Check each line below for the word "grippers". How many have it? Answer with the number only.

**COLLECTED DATA:**
§ §
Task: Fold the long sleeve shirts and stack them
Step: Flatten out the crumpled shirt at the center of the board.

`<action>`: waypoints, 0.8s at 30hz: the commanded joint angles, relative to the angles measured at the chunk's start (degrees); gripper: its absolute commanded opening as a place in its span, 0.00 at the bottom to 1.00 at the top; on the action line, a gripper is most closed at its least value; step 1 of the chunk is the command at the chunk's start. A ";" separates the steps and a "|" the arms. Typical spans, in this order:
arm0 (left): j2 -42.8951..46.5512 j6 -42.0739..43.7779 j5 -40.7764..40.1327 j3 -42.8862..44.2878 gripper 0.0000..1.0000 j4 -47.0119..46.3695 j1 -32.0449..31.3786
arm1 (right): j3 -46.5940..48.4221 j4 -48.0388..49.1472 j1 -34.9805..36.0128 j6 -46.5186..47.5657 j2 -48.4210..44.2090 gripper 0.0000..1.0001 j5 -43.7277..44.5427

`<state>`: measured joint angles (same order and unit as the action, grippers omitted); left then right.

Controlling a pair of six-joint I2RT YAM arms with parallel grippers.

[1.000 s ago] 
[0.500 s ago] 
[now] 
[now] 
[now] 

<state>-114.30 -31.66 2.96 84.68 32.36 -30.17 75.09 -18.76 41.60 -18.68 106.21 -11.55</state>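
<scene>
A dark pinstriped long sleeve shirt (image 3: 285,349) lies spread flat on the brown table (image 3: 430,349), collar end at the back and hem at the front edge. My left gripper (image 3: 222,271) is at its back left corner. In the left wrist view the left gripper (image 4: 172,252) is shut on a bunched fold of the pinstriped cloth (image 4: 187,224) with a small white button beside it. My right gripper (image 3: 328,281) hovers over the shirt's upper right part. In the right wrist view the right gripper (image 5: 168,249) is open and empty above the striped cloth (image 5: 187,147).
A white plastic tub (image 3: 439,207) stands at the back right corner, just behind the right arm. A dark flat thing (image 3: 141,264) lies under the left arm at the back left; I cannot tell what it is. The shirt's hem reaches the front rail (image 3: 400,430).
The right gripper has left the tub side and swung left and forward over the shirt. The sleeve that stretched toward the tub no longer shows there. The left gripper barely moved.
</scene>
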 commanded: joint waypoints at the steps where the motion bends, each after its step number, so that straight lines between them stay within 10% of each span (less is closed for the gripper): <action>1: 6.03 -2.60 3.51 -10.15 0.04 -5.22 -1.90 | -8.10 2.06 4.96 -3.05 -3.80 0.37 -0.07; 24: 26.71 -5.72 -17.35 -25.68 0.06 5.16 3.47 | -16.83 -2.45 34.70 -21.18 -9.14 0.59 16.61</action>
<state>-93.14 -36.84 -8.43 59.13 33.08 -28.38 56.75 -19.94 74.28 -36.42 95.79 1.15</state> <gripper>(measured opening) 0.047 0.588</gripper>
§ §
**RESPONSE AREA:** 2